I don’t think writers should be stained like other artists. We squeeze out words from imaginary places to create stories from arbitrary lines. Our art blooms inside the minds of the reader. Each reader should then reveal a chest exploded in the most vibrant pain mingled with the thin veins of commonality between words and mind. The writers themselves are never stained, an unfortunate trophy missing from their status as an artist, but their influence lingers in the hearts of readers. Words ingested by the unknowing audience grip onto rips, or lungs, or dig their way into the brain infesting their victim with an experience once locked away by an unshared world within another human being. Left long enough, these words infect the body leaving a lasting stain. Of course, as writers, we want nothing more than to be able to point to some visible representation of our ideas and words, but paper with ink is a boring centerpiece. So, instead, we dream of a world where creativity stains the skin.
Dancers would have layers of vibrant colors dripping down from their collar bones, streaking their wrists and rolling over their calves. No one could tell the true pigment of the painter’s hands from the rainbows splattered across their knuckles. The photographer’s eye would be a collage of each shot. Of course, the most vivid color of the body would represent their first inspiration. A brilliance that scars the body with the intensity of its presence. Wood chips, clay, paint, ink would mix with natural talents, and no one would know where the medium ends and the intricate patterns of their artistry began.
Where would my colors be?
I am a writer, but only one hand works to turn thoughts into stories. Imagine the surprise if a teenage me woke up with strange spots burned into the skin where I held my pen. I would have assumed that I had a defective pen, not that I was capable of some sort of creative act. What could my colors even mimic? I’d have purples for the tone of my prose, maybe yellows for the imagery of my poems. Honestly, I think I already have my stains. I have blue lines buried in the length of my forearm. I know, after a particularly real story, they turn red and leak out in jagged patterns—or at least some part of me feels so raw that I imagine this.
Maybe I lose my right to any colors? The words fall out of pretty girl’s smiles and awful boy’s actions, the grays of childhood trauma and pinks of innocent stargazing belong to the memory—not me. I led readers to soft, grass-covered hills. To wildflowers and luscious trees that kiss a wisping cloud. Sunlight touches the plants and warms the skin of those lazily grazing or napping on the open horizon. The winds pick up, waltzing with the branches overhead. Above, the blues of Earth’s ceiling inspire peace to all who can see it.
Before you are my words, but can you hear me? This is my space you’ve been invited to, my narration taken from a place I need for my sanity. You inhabit my space, you inhabit me, but where am I? I am alone, surrounded by the reader’s perversions of myself, but these are clones I will never meet. I am invaded and pillaged for metaphorical significance before returning to a personhood you’ve constructed. I am a writer, one missing from her own story.
Can I be considered creative if my presence is never noticed?

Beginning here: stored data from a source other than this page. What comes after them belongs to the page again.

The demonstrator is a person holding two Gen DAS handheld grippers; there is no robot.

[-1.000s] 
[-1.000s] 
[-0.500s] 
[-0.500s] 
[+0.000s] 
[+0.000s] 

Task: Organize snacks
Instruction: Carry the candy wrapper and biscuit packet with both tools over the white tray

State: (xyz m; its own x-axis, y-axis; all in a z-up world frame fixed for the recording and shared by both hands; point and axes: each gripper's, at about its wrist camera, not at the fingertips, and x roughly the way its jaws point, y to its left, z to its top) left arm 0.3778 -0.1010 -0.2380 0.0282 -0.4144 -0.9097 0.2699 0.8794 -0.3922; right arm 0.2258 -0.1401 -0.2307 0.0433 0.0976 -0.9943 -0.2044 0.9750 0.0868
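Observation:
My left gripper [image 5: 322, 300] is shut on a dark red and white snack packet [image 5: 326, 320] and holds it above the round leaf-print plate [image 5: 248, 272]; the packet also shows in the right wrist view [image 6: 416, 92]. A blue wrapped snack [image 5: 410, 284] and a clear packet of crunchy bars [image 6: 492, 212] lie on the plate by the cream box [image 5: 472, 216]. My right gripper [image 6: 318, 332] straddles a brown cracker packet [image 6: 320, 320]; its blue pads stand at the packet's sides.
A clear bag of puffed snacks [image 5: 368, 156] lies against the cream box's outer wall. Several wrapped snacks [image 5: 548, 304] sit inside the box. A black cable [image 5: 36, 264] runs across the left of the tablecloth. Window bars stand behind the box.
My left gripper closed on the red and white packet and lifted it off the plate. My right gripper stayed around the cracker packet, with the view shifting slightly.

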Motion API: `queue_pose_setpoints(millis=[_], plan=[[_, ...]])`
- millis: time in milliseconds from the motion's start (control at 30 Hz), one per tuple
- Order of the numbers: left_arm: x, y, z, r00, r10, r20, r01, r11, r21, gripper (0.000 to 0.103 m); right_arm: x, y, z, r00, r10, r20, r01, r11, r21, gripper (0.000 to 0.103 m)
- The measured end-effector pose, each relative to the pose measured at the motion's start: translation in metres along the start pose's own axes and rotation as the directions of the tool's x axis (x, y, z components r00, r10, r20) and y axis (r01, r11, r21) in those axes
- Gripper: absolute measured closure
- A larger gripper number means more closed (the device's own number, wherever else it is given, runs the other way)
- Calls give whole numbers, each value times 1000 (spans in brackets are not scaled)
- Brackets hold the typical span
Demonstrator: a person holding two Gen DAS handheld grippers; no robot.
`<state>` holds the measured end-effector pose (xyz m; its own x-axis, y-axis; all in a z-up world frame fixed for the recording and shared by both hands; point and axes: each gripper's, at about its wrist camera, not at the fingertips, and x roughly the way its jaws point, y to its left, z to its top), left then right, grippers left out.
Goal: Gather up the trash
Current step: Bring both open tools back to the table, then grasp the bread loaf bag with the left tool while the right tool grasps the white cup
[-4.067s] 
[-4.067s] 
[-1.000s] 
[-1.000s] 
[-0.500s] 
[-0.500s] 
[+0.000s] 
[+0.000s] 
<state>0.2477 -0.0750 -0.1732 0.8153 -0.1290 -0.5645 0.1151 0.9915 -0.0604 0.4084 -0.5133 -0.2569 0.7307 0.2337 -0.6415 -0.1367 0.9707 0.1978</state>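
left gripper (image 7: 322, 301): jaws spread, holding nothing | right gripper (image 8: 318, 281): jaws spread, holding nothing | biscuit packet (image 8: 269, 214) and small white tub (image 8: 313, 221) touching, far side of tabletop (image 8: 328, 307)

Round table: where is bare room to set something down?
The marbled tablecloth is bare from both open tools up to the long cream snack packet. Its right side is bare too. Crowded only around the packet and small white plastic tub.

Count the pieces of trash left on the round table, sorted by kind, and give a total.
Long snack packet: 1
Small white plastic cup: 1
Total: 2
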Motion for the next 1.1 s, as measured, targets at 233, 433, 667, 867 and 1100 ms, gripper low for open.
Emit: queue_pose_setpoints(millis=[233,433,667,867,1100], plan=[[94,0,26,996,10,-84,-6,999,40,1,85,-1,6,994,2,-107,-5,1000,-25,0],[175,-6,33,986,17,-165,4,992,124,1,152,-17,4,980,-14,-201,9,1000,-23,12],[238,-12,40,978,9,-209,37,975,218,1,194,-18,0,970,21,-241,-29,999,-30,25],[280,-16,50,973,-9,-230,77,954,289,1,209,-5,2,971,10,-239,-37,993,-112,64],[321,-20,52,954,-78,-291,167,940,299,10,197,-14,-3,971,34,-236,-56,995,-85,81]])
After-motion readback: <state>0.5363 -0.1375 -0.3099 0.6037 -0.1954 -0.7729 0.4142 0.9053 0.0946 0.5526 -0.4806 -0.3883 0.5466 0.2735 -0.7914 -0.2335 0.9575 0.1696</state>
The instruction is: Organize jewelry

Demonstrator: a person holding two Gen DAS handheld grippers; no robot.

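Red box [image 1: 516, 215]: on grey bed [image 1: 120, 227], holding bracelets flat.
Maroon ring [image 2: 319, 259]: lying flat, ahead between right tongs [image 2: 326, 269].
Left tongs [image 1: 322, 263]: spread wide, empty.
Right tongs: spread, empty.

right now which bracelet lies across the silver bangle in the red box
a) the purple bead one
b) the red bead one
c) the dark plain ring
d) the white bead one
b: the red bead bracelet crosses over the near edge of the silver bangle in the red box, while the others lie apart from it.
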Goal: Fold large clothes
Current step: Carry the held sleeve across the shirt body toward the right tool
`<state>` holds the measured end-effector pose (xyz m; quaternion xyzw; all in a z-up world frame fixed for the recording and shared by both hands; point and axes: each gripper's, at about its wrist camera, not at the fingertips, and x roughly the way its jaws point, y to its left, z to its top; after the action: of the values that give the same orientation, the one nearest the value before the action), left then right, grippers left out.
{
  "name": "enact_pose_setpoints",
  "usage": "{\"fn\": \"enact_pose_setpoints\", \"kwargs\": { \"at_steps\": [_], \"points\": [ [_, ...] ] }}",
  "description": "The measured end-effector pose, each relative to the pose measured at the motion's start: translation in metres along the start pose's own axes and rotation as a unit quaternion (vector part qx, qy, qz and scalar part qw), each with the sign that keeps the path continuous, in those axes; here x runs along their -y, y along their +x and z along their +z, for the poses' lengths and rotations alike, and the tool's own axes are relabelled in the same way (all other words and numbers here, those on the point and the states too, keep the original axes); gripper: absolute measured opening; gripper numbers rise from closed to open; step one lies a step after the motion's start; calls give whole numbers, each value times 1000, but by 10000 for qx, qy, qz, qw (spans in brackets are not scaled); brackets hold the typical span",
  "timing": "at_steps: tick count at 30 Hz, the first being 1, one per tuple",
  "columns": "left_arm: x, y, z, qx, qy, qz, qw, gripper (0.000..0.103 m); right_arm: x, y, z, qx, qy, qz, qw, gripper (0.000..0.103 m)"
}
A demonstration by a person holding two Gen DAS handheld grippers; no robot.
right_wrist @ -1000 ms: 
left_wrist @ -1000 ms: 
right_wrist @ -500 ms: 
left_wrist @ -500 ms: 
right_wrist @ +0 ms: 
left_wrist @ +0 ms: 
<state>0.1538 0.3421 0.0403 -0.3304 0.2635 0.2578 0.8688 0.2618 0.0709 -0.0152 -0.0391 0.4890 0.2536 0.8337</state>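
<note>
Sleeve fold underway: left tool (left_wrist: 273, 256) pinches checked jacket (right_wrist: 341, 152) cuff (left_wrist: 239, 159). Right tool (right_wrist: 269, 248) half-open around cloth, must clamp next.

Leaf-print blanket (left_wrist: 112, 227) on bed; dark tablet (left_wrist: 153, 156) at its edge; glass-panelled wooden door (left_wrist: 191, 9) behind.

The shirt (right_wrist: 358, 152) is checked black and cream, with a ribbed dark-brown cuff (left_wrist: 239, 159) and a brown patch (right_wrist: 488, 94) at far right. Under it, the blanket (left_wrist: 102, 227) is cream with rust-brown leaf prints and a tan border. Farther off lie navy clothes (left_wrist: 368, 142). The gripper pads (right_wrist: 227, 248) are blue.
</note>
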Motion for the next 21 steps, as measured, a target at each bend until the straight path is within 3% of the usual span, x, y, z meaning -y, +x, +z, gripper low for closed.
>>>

I don’t think writers should be stained like other artists. We squeeze out words from imaginary places to create stories from arbitrary lines. Our art blooms inside the minds of the reader. Each reader should then reveal a chest exploded in the most vibrant pain mingled with the thin veins of commonality between words and mind. The writers themselves are never stained, an unfortunate trophy missing from their status as an artist, but their influence lingers in the hearts of readers. Words ingested by the unknowing audience grip onto rips, or lungs, or dig their way into the brain infesting their victim with an experience once locked away by an unshared world within another human being. Left long enough, these words infect the body leaving a lasting stain. Of course, as writers, we want nothing more than to be able to point to some visible representation of our ideas and words, but paper with ink is a boring centerpiece. So, instead, we dream of a world where creativity stains the skin.